Bagian 9.1

72 4 0
                                    

Apa yang disebut dengan pulang?

Siapa orang yang menciptakan kegiatan pulang seorang istri harus mencium tangan suaminya?

Apakah aku termasuk bukan istri yang didambakan?

Pikiran pikiran aneh itu terus menghantuiku. Mungkin efek karena aku tidak bertemu dengan Kai saat dia pulang. Aku bertemu dengannya pagi ini saat ia akan berangkat ke sawah. Dengan caping dan cangkul yang ia bawa dipundak.

"Uang untuk belanja ada di meja"

Hanya ucapan singkat. Kai pergi berangkat begitu saja. Bahkan sebelum aku membalas ucapannya. Mungkin dia sedang terburu-buru. Memang, hari sudah mulai siang. Pasti akan teras lebih panas kalau Kau kesiangan.

Meja kayu panjang di ruang tamulah yang dimaksud Kai. Aku mengambil uang berwarna ungu yang tampak kumal. Speechless. Dengan uang ini aku harus membeli apa? Kenapa Kai bisa berpikir uang segini bisa mencukupiku satu hari ini.

Bahkan untuk kesehariannya saat di rumah Jakartaku dulu bisa menghabiskan satu sampai dua ratus ribu rupiah. Aku tahu, karena biasanya aku menemani artku berbelanja di tukang sayur atau pasar terdekat. Dan aku akan mampir jajan setelahnya. Tapi uang yang diberikan Kai tidak mencukupiku untuk jajan kali ini.

Ah sudahlah.... Lebih baik aku mandi pagi. Cuaca yang cerah membuatku semangat mandi di kamar mandi yang sangat menyatu dengan alam itu. Rasanya segar sekali.

Sesudah mandi dengan sabun batangan yang tersedia, aku bersiap untuk ke tukang sayur. Semoga kali ini masih mangkal di tempat biasa. Aku sedang ingin memakan ikan lele dan sayur bayam.

Jalanan tidak terlalu licin karena kemarin tidak hujan. Beberapa petani juga mulai berangkat menuju sawah. Aku hanya tersenyum tipis menyapa mereka. Dan juga para ibu ibu yang akan mencuci di sungai.

"Lah.. Mbak istrinya Mas Kaipan kan?" Seorang petani memberhentikanku.

"Kaivan, Pak?" Tanyaku memperjelas. Aku hanya tau namanya Kaivan, dipanggil Kai. Tidak tahu nama panjangnya.

"Iya. Yang rumahnya di tengah kebon itu" petani itu menunjuk rumah Kai dibelakangku.

"Iya Pak" aku mengelus perutku. Tiba tiba merasa rendah diri mengetahui kalau semua orang sudah tahu alasanku kedesa ini.

Aku ingin pergi, namun dicegat. "kenapa Pak?" Aku sedikit takut.

"Bilangin ke Kaipan. Kaisa menunggu"

Tanpa penjelasan lebih lanjut, petani itu pergi berlalu begitu saja. Siapa Bu Kaisa? Aku baru mendengarnya.

Ah sudahlah... Lebih baik aku melanjutkan perjalananku. Tukang sayur gerobak itu untungnya masih terlihat sepi. Jadi aku tidak perlu berdesak desakan dan mendengar ocehan ibu ibu yang menyindirku.

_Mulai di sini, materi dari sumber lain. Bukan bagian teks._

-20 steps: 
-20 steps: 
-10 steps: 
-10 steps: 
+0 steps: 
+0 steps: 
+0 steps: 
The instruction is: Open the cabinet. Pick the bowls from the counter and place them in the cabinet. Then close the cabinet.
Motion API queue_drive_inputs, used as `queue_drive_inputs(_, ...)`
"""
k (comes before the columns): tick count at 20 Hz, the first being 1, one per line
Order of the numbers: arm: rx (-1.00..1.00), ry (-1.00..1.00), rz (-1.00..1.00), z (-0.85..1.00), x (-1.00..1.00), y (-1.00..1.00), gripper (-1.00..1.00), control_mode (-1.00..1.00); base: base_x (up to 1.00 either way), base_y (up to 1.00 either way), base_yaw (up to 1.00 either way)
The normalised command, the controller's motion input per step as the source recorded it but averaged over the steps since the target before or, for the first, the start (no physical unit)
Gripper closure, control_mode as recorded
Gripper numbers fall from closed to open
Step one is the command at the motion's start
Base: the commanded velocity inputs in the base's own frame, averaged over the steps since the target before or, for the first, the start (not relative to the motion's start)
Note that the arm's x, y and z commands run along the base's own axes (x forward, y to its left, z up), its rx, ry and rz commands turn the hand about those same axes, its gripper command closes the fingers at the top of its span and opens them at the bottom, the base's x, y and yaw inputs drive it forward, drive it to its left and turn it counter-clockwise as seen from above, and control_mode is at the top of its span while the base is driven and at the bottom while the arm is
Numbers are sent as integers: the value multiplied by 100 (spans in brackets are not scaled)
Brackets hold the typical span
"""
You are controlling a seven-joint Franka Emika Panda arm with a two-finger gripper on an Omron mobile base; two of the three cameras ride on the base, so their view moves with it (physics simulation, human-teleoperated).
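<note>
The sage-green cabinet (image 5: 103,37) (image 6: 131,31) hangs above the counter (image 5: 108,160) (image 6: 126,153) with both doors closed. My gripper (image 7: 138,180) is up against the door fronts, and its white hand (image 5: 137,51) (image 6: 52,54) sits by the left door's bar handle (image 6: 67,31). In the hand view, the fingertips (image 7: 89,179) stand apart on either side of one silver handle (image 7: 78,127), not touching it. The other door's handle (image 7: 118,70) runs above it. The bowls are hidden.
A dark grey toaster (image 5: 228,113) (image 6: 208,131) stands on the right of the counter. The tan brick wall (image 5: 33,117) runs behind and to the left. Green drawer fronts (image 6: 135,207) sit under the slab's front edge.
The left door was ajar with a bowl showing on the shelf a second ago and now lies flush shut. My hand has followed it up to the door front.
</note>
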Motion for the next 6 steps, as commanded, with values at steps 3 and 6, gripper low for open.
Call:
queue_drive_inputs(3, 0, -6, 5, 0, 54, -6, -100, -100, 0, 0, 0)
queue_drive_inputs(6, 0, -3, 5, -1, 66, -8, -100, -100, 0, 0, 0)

"Mas.. ikan lelenya berapa?"

"Dua lima ribu sekilo, Mbak"

Aku menatap uang sepuluh ribu yang dikasih Kai. "Kalau beli satu aja boleh Mas?" Aku menjulurkan uang itu. Satu satunya uang yang aku bawa.

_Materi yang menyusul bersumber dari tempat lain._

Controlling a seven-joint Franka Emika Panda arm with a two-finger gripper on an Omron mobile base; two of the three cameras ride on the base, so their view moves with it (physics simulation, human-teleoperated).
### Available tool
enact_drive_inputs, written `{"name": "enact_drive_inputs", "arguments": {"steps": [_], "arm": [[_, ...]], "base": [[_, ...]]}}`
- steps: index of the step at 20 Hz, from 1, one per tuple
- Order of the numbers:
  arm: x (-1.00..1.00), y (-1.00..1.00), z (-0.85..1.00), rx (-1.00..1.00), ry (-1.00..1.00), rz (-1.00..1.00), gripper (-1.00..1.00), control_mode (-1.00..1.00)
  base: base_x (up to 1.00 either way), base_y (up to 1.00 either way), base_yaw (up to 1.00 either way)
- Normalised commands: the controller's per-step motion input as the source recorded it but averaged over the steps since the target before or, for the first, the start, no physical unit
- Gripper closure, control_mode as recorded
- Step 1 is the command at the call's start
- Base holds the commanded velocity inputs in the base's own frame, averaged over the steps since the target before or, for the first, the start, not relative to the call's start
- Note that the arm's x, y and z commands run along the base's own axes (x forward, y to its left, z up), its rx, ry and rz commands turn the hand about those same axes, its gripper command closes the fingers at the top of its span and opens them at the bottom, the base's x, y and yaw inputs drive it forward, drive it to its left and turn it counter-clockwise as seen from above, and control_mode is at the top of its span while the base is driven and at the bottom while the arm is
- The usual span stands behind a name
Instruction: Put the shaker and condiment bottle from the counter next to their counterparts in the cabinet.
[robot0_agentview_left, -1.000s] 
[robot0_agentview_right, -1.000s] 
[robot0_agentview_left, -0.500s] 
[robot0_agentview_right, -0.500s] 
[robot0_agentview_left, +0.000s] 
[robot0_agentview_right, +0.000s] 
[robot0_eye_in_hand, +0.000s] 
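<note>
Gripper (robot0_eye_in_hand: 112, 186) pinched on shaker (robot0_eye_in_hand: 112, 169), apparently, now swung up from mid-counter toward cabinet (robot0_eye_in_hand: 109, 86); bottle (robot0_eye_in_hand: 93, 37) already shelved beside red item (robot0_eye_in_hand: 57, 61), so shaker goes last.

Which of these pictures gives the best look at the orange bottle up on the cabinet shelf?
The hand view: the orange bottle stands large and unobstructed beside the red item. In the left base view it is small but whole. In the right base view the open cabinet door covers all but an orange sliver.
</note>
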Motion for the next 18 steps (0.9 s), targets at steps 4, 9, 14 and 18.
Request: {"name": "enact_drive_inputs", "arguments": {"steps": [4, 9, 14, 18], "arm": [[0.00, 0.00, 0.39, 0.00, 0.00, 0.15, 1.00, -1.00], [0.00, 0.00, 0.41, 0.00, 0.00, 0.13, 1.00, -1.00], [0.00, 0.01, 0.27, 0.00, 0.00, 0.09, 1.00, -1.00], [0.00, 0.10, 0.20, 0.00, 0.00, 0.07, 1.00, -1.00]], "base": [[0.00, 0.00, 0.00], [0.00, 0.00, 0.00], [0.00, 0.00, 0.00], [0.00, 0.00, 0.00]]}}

Tukang sayur itu tampak menimang permintaanku sebentar. "boleh mbak tiga ribu aja, tapi jangan bilang bilang sama ibu ibu yang lain ya, nanti dagangan saya malah banyak yang amburadul"

"Lagi hamil berapa bulan Mbak?"

"Empat bulan lebih Mas"

"Mbak, istrinya Mas Kai ya?"

Aku hanya mengangguk. Sepertinya pertanyaan itu tak usah di jawab. Aku yakin pernikahan di desa kecil sepetit ini pasti sudah melebar kemana mana.

Selagi menunggu tukang sayur itu membersihkan lele. Aku memilah beberapa sayuran yang ingin aku makan. Tampaknya kacang panjang enak untuk ditumis.